Успокоившись, Этьен взял стул и, сев против Суварина, облокотился на стол. Это светлое лицо с мечтательными глазами, вдруг сверкавшими иногда дикой энергией, тревожило его, оказывало какое-то странное действие. Хотя Суварин не прибавил ни слова, Этьена покоряло, завораживало само молчание товарища.
— Погоди, — сказал он, — а что бы ты сделал на моем месте? Разве я не прав, что хочу действовать? Самое лучшее для нас вступить в Товарищество. Правда?
Суварин медленно выпустил струйку дыма и ответил любимым своим словом:
— Глупости! Но пока что и это ладно… К тому же скоро в Интернационале пойдет по-другому… Некто уже занялся этим.
— Кто?
— Он!
Суварин произнес это вполголоса с фанатической верой и бросил при этом взгляд на восток. Он говорил о своем наставнике — Бакунине-разрушителе.
— Только он один может ударить дубиной, — продолжал он, — а все твои ученые с их эволюцией просто трусы. Не пройдет и трех лет, и под его руководством Интернационал наверняка разгромит старый мир…
Этьен весь обратился в слух. Он горел желанием все знать, понять этот культ разрушения, о котором, однако, Суварин лишь изредка бросал скупые и темные слова, словно хранил про себя тайны этого учения.
— Да наконец объясни же мне… Какая у вас цель?
— Все разрушить… Не будет больше наций, не будет правительств, не будет собственности, не будет богов и религий.
— Ну хорошо, допустим. А только к чему все это вас приведет?
— К простейшей безгосударственной общине, к новому миру, где все будет построено заново.
— А какими средствами вы осуществите свою идею? Как думаете за это взяться?
— Пустим в ход огонь, яд, кинжал. Разбойник — вот истинный герой, народный мститель, действенный революционер, без книжных фраз. Нужен целый ряд ужасающих покушений, чтобы устрашить власть имущих и пробудить народ!

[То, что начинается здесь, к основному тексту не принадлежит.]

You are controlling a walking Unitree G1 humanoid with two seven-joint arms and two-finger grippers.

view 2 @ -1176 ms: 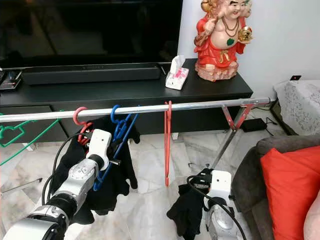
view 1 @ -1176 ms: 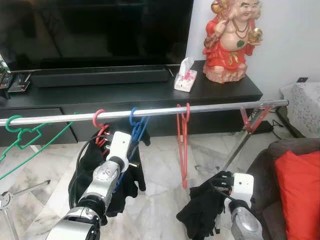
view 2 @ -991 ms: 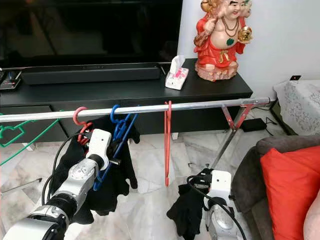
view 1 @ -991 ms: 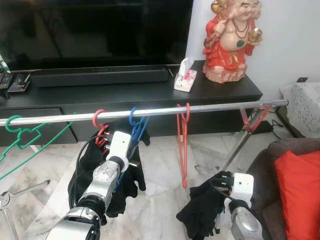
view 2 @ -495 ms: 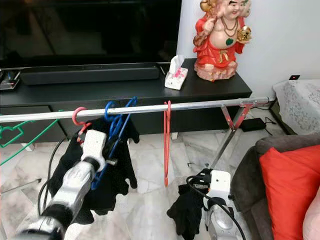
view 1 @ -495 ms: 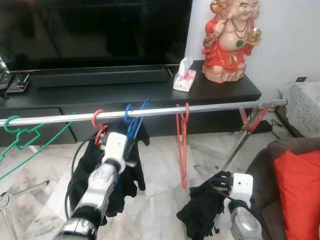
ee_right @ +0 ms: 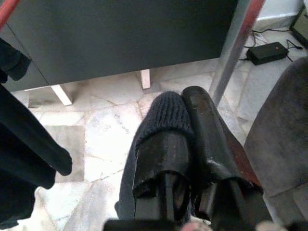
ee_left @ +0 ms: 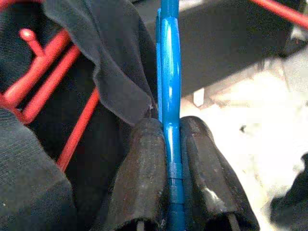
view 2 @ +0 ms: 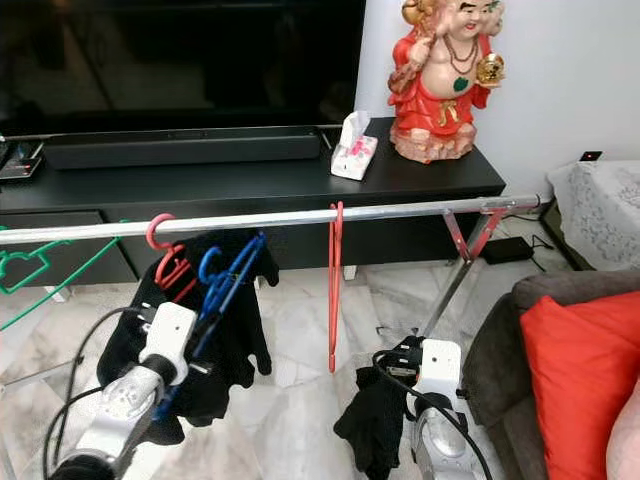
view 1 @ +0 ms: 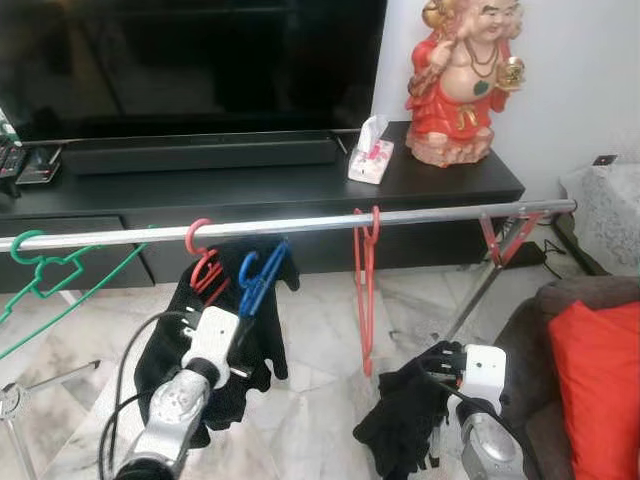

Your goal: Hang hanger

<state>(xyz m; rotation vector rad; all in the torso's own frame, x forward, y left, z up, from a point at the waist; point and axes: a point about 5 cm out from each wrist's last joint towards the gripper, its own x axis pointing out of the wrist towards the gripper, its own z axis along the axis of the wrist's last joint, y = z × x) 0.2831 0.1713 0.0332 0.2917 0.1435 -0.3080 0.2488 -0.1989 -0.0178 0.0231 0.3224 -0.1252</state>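
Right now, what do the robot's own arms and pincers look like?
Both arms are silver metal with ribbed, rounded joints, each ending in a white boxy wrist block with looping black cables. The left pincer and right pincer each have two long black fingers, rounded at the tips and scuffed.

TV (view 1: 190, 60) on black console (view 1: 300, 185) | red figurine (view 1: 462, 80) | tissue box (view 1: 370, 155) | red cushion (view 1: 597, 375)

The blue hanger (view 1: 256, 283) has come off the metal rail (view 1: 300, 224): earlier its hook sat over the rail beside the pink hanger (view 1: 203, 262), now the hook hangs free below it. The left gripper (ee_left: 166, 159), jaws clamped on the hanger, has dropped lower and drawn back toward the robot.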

И, говоря это, Суварин преобразился, — он был грозен. В экстазе он приподнялся, светлые глаза его горели Огнем мистической веры, тонкие руки сжимали край стола с такой силой, будто хотели отломать доску. Этьен в страхе смотрел на него, вспоминая то, что обрывками поверял ему Суварин, рассказывая о бомбах, заложенных под царским дворцом, о шефах жандармерии, которых убивали ударами ножа, словно диких кабанов, о своей возлюбленной, единственной женщине, которую он любил, о том, как ее повесили в Москве дождливым утром, а он, стоя в толпе, в последний раз целовал ее взглядом.
— Нет! Нет! — бормотал Этьен, отмахиваясь от этих жутких видений. — Мы здесь еще до этого не дошли. Убийства, пожары! Никогда! Это чудовищно, это несправедливо, все товарищи возмутятся и, чего доброго, удавят виновника таких ужасов.